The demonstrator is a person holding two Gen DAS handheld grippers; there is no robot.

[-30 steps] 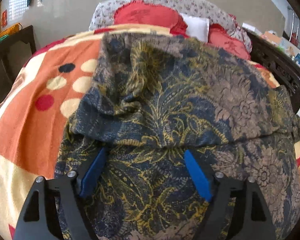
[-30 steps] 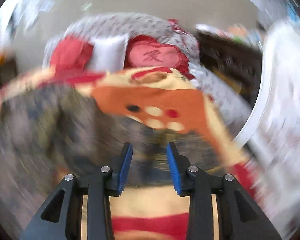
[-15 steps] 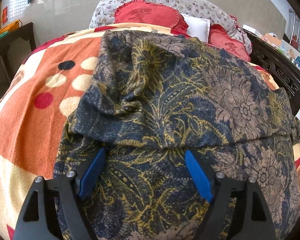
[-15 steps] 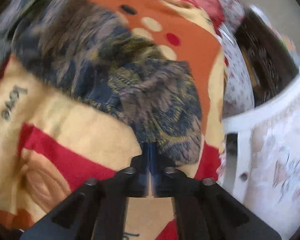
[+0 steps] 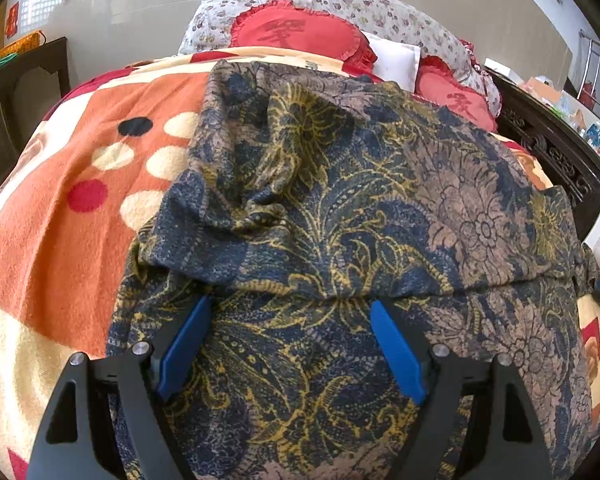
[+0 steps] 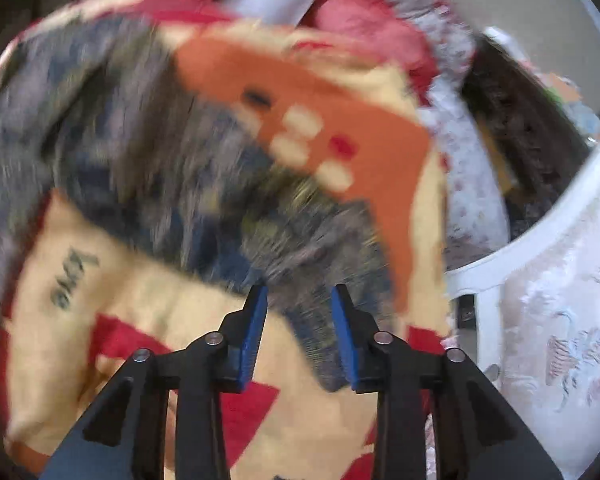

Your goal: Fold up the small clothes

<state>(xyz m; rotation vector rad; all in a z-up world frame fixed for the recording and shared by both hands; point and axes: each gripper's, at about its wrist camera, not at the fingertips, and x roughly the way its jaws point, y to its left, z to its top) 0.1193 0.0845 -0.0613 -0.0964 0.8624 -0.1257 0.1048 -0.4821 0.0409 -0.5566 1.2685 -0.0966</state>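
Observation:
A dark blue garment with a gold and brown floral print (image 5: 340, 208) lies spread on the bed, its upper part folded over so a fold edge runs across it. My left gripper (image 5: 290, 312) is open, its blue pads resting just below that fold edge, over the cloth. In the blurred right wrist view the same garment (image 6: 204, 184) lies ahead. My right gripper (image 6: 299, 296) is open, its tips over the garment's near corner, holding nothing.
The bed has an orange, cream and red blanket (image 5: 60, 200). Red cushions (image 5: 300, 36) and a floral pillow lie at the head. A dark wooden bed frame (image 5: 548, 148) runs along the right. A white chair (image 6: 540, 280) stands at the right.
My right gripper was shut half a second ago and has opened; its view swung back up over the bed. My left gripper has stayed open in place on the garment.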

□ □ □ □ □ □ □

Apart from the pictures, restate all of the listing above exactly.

The demonstrator is a person holding two Gen DAS handheld grippers; there is no robot.

[-30 steps] 
[-30 steps] 
[-15 steps] 
[-15 steps] 
[+0 steps] 
[+0 steps] 

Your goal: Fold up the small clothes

<state>(xyz m; rotation vector rad; all in a z-up world frame fixed for the recording and shared by both hands; point and axes: each gripper's, at about its wrist camera, not at the fingertips, and x roughly the way its jaws point, y to its left, z to its top) 0.1193 0.0845 -0.0613 -0.0964 0.8624 -0.1257 0.1048 -0.4821 0.0409 -0.5566 1.2685 -0.0966</state>
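Observation:
A dark blue garment with a gold and brown floral print (image 5: 340, 208) lies spread on the bed, its upper part folded over so a fold edge runs across it. My left gripper (image 5: 290, 312) is open, its blue pads resting just below that fold edge, over the cloth. In the blurred right wrist view the same garment (image 6: 204, 184) lies ahead. My right gripper (image 6: 299, 296) is open, its tips over the garment's near corner, holding nothing.
The bed has an orange, cream and red blanket (image 5: 60, 200). Red cushions (image 5: 300, 36) and a floral pillow lie at the head. A dark wooden bed frame (image 5: 548, 148) runs along the right. A white chair (image 6: 540, 280) stands at the right.
My right gripper was shut half a second ago and has opened; its view swung back up over the bed. My left gripper has stayed open in place on the garment.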

This answer requires no further additions.